▶ **DATA RECORDS**:

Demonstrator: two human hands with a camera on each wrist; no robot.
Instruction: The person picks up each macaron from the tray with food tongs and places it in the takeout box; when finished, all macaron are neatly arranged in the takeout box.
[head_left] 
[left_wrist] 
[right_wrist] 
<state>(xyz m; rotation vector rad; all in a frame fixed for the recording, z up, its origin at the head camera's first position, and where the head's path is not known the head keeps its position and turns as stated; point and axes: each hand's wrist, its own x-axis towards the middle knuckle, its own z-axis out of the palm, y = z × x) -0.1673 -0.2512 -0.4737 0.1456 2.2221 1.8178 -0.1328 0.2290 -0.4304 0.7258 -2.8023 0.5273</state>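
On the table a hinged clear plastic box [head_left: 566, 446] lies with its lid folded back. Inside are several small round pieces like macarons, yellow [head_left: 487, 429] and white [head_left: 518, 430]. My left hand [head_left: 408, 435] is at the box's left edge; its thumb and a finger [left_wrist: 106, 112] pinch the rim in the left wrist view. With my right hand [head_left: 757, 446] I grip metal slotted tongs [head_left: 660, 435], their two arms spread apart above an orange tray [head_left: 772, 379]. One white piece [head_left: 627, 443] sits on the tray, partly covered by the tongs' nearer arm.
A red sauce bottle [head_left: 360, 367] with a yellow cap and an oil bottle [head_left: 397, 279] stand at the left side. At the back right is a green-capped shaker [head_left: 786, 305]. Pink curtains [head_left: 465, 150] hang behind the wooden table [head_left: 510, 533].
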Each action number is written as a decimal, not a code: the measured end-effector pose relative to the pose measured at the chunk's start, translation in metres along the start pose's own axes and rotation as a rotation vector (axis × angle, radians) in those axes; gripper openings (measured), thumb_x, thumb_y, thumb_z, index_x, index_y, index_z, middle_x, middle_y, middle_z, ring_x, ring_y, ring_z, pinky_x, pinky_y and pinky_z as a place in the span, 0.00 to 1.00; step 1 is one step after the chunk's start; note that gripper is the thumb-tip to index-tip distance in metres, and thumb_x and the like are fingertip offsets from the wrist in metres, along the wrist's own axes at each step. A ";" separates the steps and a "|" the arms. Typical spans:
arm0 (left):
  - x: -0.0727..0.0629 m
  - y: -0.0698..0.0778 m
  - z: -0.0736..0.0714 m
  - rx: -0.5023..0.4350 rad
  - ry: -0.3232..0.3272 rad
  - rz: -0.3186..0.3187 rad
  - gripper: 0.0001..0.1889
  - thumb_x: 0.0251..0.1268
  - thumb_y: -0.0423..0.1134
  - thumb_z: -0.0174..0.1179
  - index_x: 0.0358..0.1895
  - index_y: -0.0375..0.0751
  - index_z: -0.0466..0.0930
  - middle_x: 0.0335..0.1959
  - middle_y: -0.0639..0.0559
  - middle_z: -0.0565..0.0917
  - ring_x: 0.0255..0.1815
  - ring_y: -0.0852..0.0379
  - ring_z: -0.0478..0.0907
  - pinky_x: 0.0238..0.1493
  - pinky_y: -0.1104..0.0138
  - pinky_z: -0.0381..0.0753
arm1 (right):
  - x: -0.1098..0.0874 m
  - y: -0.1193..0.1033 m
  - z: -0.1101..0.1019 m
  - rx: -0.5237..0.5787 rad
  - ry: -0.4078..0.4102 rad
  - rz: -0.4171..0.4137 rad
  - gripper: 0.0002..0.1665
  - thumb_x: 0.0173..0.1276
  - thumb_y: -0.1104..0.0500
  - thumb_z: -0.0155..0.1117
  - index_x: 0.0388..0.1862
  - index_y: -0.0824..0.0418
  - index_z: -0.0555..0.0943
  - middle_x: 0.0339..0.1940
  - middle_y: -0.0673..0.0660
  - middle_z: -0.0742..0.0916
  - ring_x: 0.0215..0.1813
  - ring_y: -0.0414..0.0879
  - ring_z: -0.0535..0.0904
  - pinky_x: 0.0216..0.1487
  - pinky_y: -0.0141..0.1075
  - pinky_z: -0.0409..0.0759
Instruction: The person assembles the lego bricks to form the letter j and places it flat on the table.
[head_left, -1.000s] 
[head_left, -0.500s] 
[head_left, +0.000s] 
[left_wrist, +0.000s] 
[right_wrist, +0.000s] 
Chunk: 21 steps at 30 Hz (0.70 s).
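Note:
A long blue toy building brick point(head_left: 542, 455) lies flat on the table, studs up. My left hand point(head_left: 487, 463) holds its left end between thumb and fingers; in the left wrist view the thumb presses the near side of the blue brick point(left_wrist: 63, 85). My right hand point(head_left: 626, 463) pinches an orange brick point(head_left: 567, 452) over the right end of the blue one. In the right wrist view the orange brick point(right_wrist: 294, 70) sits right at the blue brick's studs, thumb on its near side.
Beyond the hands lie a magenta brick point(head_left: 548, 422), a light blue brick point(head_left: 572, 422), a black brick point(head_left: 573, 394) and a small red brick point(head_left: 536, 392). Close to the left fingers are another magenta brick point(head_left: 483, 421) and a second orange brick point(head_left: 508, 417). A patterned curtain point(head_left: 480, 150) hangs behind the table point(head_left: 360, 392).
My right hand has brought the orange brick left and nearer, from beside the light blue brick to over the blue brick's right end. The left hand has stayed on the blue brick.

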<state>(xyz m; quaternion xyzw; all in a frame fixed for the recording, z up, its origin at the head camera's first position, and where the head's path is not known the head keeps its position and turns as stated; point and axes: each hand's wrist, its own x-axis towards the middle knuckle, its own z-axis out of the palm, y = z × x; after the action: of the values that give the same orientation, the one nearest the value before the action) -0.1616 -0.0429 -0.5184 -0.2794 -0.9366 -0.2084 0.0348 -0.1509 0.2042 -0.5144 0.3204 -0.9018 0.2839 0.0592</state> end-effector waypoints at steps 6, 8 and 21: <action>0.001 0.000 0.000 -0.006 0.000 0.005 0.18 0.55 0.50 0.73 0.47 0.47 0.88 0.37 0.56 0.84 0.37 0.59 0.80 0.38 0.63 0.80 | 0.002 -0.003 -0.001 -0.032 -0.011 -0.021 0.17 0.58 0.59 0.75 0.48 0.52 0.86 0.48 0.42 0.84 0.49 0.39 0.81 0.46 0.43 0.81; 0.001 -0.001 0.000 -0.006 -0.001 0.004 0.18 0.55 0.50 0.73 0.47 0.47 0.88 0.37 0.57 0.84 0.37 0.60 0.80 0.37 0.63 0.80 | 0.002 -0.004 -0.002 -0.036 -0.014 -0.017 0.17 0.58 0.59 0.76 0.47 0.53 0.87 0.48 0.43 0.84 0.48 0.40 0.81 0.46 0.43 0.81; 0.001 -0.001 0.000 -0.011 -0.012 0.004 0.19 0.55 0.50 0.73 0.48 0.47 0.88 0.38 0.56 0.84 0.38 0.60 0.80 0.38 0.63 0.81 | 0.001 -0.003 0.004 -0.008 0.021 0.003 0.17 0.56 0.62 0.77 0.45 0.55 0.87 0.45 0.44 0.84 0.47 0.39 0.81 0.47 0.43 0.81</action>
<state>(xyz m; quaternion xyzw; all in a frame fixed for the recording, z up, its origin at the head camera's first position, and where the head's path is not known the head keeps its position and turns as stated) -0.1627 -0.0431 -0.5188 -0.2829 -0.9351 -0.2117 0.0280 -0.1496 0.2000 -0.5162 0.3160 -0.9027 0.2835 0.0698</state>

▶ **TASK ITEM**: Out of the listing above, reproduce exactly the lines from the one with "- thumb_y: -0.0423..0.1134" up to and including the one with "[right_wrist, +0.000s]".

▶ **RESPONSE TO THIS EXERCISE**:
  - thumb_y: -0.0423..0.1134
  - thumb_z: -0.0174..0.1179
  - index_x: 0.0358..0.1895
  - index_y: -0.0375..0.0751
  - index_z: -0.0466..0.0930
  - middle_x: 0.0335..0.1959
  - middle_y: -0.0639..0.0559
  - middle_z: -0.0565..0.0917
  - ring_x: 0.0255..0.1815
  - ring_y: -0.0852..0.0379
  - ring_z: -0.0478..0.0907
  - pinky_x: 0.0238..0.1493
  - pinky_y: -0.1104..0.0138
  - pinky_z: -0.0381..0.0753
arm1 (right):
  - x: -0.1098..0.0874 m
  - y: -0.1193..0.1033 m
  - z: -0.1101..0.1019 m
  - rx: -0.5237..0.5787 rad
  - ry: -0.4078..0.4102 rad
  - rz: -0.4171..0.4137 rad
  - gripper: 0.0002..0.1665
  - thumb_x: 0.0173..0.1276
  - thumb_y: -0.1104..0.0500
  - thumb_z: -0.0155..0.1117
  - index_x: 0.0388..0.1862
  - index_y: -0.0824..0.0418
  - index_z: -0.0555..0.0943
  - middle_x: 0.0339..0.1940
  - middle_y: -0.0673..0.0660
  - middle_z: -0.0742..0.0916
  - ring_x: 0.0215..0.1813
  - ring_y: -0.0414..0.0879
  - ring_z: -0.0535..0.0904
  - pinky_x: 0.0216..0.1487
  - pinky_y: -0.0141..0.1075
  - pinky_z: -0.0409..0.0759
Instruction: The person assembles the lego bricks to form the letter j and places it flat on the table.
[head_left, -1.000s] 
[head_left, -0.500s] 
[head_left, +0.000s] 
[left_wrist, +0.000s] 
[right_wrist, +0.000s] 

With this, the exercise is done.